[About this exercise]:
Character for character, write out the data below.

[Records shown]:
▬▬▬▬▬▬▬▬▬▬

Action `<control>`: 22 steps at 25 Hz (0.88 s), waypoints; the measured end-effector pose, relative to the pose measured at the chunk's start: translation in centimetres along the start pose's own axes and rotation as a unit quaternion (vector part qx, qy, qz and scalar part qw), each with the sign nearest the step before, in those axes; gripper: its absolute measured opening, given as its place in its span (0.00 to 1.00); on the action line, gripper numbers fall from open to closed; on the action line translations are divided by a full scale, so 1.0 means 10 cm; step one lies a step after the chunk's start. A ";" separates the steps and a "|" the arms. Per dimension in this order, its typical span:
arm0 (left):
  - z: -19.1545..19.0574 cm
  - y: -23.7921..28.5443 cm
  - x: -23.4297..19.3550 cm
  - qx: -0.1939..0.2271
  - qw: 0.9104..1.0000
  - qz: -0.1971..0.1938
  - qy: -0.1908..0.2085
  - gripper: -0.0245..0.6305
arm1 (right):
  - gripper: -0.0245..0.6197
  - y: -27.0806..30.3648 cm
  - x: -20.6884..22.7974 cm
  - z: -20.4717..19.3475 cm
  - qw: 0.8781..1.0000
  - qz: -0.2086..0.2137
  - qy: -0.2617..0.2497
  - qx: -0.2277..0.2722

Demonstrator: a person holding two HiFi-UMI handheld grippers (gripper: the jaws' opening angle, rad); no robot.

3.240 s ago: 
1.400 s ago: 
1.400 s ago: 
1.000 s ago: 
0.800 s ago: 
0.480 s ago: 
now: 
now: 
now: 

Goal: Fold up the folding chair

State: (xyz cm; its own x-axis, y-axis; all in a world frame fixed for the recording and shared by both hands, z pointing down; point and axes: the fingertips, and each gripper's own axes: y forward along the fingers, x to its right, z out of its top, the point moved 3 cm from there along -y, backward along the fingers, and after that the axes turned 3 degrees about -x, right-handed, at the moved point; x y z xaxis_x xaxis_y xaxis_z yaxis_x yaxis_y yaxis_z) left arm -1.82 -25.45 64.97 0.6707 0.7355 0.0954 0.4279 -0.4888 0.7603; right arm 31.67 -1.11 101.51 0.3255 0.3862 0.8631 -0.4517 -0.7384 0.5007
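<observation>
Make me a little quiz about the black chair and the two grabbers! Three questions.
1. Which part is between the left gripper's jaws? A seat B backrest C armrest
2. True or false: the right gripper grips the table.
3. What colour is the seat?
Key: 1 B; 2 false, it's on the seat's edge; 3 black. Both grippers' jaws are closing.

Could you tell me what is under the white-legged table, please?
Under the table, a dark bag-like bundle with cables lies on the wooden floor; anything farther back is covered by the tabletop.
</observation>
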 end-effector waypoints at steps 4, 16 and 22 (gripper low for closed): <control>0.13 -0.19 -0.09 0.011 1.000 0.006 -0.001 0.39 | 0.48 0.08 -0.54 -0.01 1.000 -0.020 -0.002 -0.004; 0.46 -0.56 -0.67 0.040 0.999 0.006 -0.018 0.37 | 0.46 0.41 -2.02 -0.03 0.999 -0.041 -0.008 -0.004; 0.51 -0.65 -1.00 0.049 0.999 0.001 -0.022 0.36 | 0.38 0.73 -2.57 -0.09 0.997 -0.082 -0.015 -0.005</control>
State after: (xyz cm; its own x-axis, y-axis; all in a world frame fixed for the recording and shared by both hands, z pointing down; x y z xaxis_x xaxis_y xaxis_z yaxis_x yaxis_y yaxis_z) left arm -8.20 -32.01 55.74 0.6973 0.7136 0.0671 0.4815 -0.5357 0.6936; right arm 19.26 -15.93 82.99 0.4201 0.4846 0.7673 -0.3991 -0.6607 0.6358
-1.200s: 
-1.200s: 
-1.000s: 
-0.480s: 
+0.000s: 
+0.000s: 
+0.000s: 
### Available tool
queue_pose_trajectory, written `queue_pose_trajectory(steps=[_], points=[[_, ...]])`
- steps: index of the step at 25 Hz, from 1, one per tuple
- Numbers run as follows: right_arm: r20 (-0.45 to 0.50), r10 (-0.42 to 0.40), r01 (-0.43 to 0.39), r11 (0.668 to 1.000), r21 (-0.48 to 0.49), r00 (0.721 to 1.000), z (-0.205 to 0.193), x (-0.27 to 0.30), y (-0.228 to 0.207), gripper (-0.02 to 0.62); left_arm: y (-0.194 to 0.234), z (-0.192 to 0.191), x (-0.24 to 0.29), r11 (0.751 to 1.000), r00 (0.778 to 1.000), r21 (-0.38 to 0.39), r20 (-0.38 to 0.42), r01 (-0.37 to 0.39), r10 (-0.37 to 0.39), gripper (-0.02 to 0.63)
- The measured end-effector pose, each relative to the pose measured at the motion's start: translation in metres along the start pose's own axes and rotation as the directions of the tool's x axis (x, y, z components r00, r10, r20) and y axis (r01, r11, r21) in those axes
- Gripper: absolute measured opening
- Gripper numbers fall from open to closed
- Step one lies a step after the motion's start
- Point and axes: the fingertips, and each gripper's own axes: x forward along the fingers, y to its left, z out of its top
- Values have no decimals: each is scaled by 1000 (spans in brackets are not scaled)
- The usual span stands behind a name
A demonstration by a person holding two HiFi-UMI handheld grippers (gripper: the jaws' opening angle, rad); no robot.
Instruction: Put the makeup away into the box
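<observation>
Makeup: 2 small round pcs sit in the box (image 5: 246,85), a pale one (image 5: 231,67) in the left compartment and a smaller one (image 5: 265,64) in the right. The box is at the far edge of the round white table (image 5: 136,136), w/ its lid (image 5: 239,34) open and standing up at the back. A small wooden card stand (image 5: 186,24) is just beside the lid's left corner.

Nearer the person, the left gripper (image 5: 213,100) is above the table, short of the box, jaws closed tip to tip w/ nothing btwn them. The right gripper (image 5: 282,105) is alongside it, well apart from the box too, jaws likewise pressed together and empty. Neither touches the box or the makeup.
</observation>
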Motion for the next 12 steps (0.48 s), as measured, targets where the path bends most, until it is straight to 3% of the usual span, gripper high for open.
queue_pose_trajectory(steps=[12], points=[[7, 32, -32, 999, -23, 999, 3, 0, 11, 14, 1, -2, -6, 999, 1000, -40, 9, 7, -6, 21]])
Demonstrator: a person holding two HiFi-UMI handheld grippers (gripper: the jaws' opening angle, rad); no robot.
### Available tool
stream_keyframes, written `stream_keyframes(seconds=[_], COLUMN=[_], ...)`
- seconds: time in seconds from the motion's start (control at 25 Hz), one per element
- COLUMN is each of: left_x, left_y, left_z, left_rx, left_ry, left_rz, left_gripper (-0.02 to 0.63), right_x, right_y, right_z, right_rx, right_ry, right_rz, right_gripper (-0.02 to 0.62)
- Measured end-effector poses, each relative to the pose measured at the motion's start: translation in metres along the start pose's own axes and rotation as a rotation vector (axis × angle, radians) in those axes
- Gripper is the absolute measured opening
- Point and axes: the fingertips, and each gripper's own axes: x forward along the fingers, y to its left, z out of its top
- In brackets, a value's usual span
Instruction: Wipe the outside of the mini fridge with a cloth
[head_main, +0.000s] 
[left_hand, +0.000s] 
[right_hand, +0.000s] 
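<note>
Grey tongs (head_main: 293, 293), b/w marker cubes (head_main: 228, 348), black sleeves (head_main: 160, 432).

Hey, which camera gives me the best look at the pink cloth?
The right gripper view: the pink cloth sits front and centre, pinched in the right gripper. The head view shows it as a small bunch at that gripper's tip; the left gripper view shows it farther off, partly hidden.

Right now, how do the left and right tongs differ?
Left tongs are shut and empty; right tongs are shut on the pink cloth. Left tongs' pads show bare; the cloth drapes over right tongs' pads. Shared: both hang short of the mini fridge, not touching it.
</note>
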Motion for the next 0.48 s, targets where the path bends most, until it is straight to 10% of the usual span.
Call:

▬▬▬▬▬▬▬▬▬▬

[Response for this exercise]:
Action `<control>`: 22 steps at 25 Hz (0.88 s), waypoints; the measured end-effector pose, relative to the pose measured at the chunk's start: translation in centimetres along the start pose's own axes and rotation as a unit quaternion (vector part qx, qy, qz and scalar part qw), each with the sign nearest the step before, in those axes; gripper: its absolute measured opening, given as its place in its span (0.00 to 1.00); on the action line, gripper numbers fall from open to closed; on the action line translations are divided by a full scale, so 1.0 means 10 cm; step one lies a step after the chunk's start. A ";" separates the steps and a "|" the arms. Per dimension in this order, its typical span:
arm0 (left):
  - z: -19.1545..19.0574 cm
  - y: -23.7921..28.5443 cm
  - x: -23.4297..19.3550 cm
  - qx: -0.1939..0.2271
  - qw: 0.9104..1.0000
  - qz: -0.1971..0.1938
  - qy: -0.1908..0.2085
  - gripper: -0.0245..0.6305
arm1 (right):
  - gripper: -0.0245..0.6197
  - y: -27.0806..30.3648 cm
  - x: -20.6884..22.7974 cm
  - z: -20.4717..19.3475 cm
  - qw: 0.8781..1.0000
  - qz: -0.2086..0.2137
  - qy: -0.2617..0.2497
  - qx: -0.2277..0.2722

Demonstrator: a person holding two HiFi-UMI handheld grippers (gripper: the jaws' opening angle, rad); no robot.

3.240 s ago: 
1.400 s ago: 
1.400 s ago: 
1.000 s ago: 
0.800 s ago: 
0.480 s ago: 
now: 
now: 
now: 

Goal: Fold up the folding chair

State: (xyz cm; its own x-axis, y-axis; all in a world frame fixed for the recording and shared by both hands, z pointing down; point and axes: the fingertips, and each gripper's own axes: y forward along the fingers, x to its right, z out of its top, the point moved 3 cm from there along -y, backward along the fingers, and after that the axes turned 3 degrees about -x, right-handed, at the moved point; x y z xaxis_x xaxis_y xaxis_z yaxis_x yaxis_y yaxis_z) left arm -1.82 -25.45 64.97 0.6707 0.7355 0.0954 0.4279 -0.4888 0.7603; right arm 31.67 -1.11 101.51 0.3255 0.3862 0.8631 -0.4517 -0.7384 0.5007
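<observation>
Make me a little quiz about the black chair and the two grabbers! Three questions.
1. Which part is between the left gripper's jaws? A seat B backrest C armrest
2. True or false: the right gripper grips the table.
3. What colour is the seat?
Key: 1 B; 2 false, it's on the seat's edge; 3 black. Both grippers' jaws are closing.

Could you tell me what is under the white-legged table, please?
Under the table, a dark bag-like bundle with cables lies on the wooden floor; anything farther back is covered by the tabletop.
</observation>
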 end-effector waypoints at steps 4, 16 and 22 (gripper low for closed): <control>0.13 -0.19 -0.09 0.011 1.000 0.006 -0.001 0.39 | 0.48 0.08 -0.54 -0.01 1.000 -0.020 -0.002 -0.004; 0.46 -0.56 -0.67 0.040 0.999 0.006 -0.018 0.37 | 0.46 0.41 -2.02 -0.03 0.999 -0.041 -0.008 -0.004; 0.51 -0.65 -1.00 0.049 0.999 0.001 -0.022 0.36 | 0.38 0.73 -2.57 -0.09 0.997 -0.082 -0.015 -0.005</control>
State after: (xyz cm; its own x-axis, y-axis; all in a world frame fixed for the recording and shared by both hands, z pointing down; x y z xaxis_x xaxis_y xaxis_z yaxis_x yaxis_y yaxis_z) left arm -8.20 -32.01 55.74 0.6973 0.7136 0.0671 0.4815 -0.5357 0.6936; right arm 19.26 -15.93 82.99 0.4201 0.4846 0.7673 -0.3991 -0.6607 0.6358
-1.200s: 
-1.200s: 
-1.000s: 
-0.480s: 
+0.000s: 
+0.000s: 
+0.000s: 
### Available tool
queue_pose_trajectory, written `queue_pose_trajectory(steps=[_], points=[[_, ...]])`
- steps: index of the step at 25 Hz, from 1, one per tuple
- Numbers run as follows: right_arm: r20 (-0.45 to 0.50), r10 (-0.42 to 0.40), r01 (-0.43 to 0.39), r11 (0.668 to 1.000), r21 (-0.48 to 0.49), r00 (0.721 to 1.000), z (-0.205 to 0.193), x (-0.27 to 0.30), y (-0.228 to 0.207), gripper (-0.02 to 0.62); left_arm: y (-0.194 to 0.234), z (-0.192 to 0.191), x (-0.24 to 0.29), r11 (0.751 to 1.000), r00 (0.778 to 1.000), r21 (-0.38 to 0.39), r20 (-0.38 to 0.42), r01 (-0.37 to 0.39), r10 (-0.37 to 0.39), gripper (-0.02 to 0.63)
- The measured end-effector pose, each relative to the pose measured at the motion's start: translation in metres along the start pose's own axes and rotation as the directions of the tool's x axis (x, y, z components r00, r10, r20) and y axis (r01, r11, r21) in those axes
- Gripper: absolute measured opening
- Gripper numbers fall from open to closed
- Step one lies a step after the motion's start
- Point and axes: the fingertips, and each gripper's own axes: x forward along the fingers, y to its left, z out of its top
- Values have no decimals: each is scaled by 1000 (spans in brackets are not scaled)
- The usual span stands behind a name
A demonstration by a person holding two HiFi-UMI handheld grippers (gripper: the jaws' opening angle, rad); no robot.
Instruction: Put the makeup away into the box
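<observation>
Makeup: 2 small round pcs sit in the box (image 5: 246,85), a pale one (image 5: 231,67) in the left compartment and a smaller one (image 5: 265,64) in the right. The box is at the far edge of the round white table (image 5: 136,136), w/ its lid (image 5: 239,34) open and standing up at the back. A small wooden card stand (image 5: 186,24) is just beside the lid's left corner.

Nearer the person, the left gripper (image 5: 213,100) is above the table, short of the box, jaws closed tip to tip w/ nothing btwn them. The right gripper (image 5: 282,105) is alongside it, well apart from the box too, jaws likewise pressed together and empty. Neither touches the box or the makeup.
</observation>
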Motion for the next 12 steps (0.48 s), as measured, targets where the path bends most, until it is straight to 3% of the usual span, gripper high for open.
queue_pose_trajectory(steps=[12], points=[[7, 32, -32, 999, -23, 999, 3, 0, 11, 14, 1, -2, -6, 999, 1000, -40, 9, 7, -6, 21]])
Demonstrator: a person holding two HiFi-UMI handheld grippers (gripper: the jaws' opening angle, rad); no robot.
### Available tool
stream_keyframes, written `stream_keyframes(seconds=[_], COLUMN=[_], ...)`
- seconds: time in seconds from the motion's start (control at 25 Hz), one per element
- COLUMN is each of: left_x, left_y, left_z, left_rx, left_ry, left_rz, left_gripper (-0.02 to 0.63), right_x, right_y, right_z, right_rx, right_ry, right_rz, right_gripper (-0.02 to 0.62)
- Measured end-effector poses, each relative to the pose measured at the motion's start: translation in metres along the start pose's own axes and rotation as a rotation vector (axis × angle, radians) in those axes
- Gripper is the absolute measured opening
- Point and axes: the fingertips, and each gripper's own axes: x forward along the fingers, y to its left, z out of its top
- In brackets, a value's usual span
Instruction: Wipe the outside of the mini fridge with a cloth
[head_main, +0.000s] 
[left_hand, +0.000s] 
[right_hand, +0.000s] 
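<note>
Grey tongs (head_main: 293, 293), b/w marker cubes (head_main: 228, 348), black sleeves (head_main: 160, 432).

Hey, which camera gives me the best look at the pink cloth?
The right gripper view: the pink cloth sits front and centre, pinched in the right gripper. The head view shows it as a small bunch at that gripper's tip; the left gripper view shows it farther off, partly hidden.

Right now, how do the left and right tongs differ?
Left tongs are shut and empty; right tongs are shut on the pink cloth. Left tongs' pads show bare; the cloth drapes over right tongs' pads. Shared: both hang short of the mini fridge, not touching it.
</note>
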Motion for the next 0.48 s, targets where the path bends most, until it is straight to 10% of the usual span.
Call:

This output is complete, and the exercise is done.